Data segment:
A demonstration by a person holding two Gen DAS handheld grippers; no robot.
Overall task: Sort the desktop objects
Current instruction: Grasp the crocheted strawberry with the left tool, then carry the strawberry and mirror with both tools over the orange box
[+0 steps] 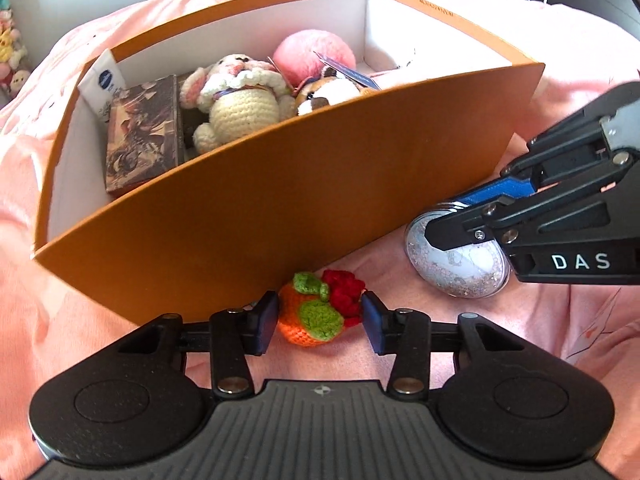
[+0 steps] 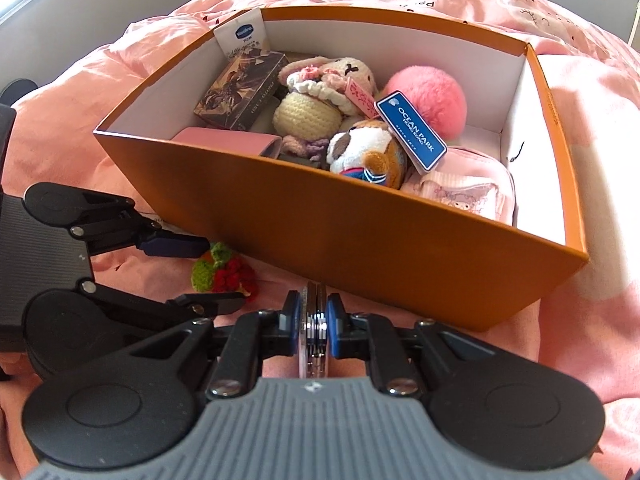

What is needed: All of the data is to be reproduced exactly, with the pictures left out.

Solution for this exercise:
A demonstration by a person holding two Gen DAS handheld grippers; no robot.
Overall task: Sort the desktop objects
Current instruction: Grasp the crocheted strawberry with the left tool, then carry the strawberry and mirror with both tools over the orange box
[+0 steps] 
[+0 steps] 

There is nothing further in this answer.